Setelah rampung di tingkat pansus, lanjut Farah, hasil pembahasan akan diserahkan kepada Badan Pembentukan Peraturan Daerah (Bapemperda) untuk kemudian dilanjutkan ke rapat pimpinan dan paripurna.
Kendati demikian, Farah menyebutkan, meski sudah rampung di tingkat pansus, pasal-pasal yang dinilai sensitif atau menuai polemik masih bisa dibahas kembali di tingkat Bapemperda, sesuai mekanisme forum.
Kelompok Rentan
Sebelumnya, survei terbaru Indonesian Youth Council for Tactical Changes (IYCTC) menunjukkan, sebanyak 94,4% responden di Jakarta merasa terganggu dengan asap rokok di ruang publik. Selain itu, 95,3% mendukung ruang publik sehat tanpa asap rokok.
Perwakilan tim riset IYCTC Ni Made mengatakan, kesadaran masyarakat untuk melindungi kelompok rentan cukup tinggi. Dalam survei tersebut diketahui, sebanyak 88,6% responden mendukung pelarangan iklan rokok di dekat anak-anak dan 85,8% setuju pembatasan penjualan rokok dalam radius 200 meter dari sekolah.
"Artinya, warga Jakarta sebenarnya sudah siap hidup di lingkungan yang lebih sehat dan bebas asap,” kata Ni Made.
Survei tersebut dilakukan dengan dua metode, yakni kuantitatif dan kualitatif. Metode kuantitatif dilakukan pada 30 Juli-15 September 2025 dan melibatkan 1.169 responden dengan rentang usia 18-50 tahun serta berstatus KTP DKI Jakarta. Survei itu dilakukan dengan menggunakan formulir digital voluntary response (responden sukarela).
Sedangkan metode kualitatif dilakukan pada 30 Agustus-11 September 2025 dan melibatkan 10 pengelola usaha yang terdiri dari lima pengelola warung dan lima pengelola kafe/restoran di wilayah DKI Jakarta.
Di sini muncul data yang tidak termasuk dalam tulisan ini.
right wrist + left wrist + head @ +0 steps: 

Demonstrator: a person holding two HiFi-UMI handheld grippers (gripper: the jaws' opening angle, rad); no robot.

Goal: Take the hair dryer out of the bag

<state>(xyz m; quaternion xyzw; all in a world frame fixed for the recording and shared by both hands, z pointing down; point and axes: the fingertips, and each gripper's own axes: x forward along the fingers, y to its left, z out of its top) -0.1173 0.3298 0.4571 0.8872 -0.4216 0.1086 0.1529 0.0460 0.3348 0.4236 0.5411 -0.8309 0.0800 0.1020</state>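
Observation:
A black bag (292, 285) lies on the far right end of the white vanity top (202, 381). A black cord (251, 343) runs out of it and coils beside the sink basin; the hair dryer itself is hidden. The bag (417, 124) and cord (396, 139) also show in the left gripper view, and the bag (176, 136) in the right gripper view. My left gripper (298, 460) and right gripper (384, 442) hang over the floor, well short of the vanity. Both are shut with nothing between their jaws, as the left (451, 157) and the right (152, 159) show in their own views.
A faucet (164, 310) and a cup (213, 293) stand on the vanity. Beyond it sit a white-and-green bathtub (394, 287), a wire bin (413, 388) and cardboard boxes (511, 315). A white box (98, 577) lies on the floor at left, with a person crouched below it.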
Dalam metode ini, tim peneliti melakukan wawancara semi-terstruktur, kemudian dianalisis secara tematik.
Selain terkait dukungan ruang publik tanpa asap rokok, survei tersebut juga memotret sikap responden terhadap area merokok yang terpisah di ruang terbuka. Sebanyak 94,2% responden mendukung agar area merokok ditempatkan secara terpisah di ruang terbuka, jauh dari keramaian atau pintu masuk gedung.
Sementara itu, Ketua Umum IYCTC Manik Marganamahendra mengatakan, Jakarta saat ini belum memiliki Peraturan Daerah (Perda) terkait Kawasan Tanpa Rokok (KTR). Padahal, 86 % daerah lain di Indonesia sudah memiliki Perda KTR sebagai payung hukum di tingkat daerah.
“Saat ini, Jakarta masih bergantung pada Peraturan Gubernur dan belum memiliki Perda KTR yang menjadi mandat dari Peraturan Pemerintah Nomor 28 Tahun 2024,” tutur Manik.
Maka dari itu, seruan percepatan pengesahan Perda KTR pun disuarakan oleh berbagai pihak, termasuk IYCTC yang mendapat dukungan publik terkait kebijakan pencegahan paparan asap rokok, terutama bagi anak dan remaja.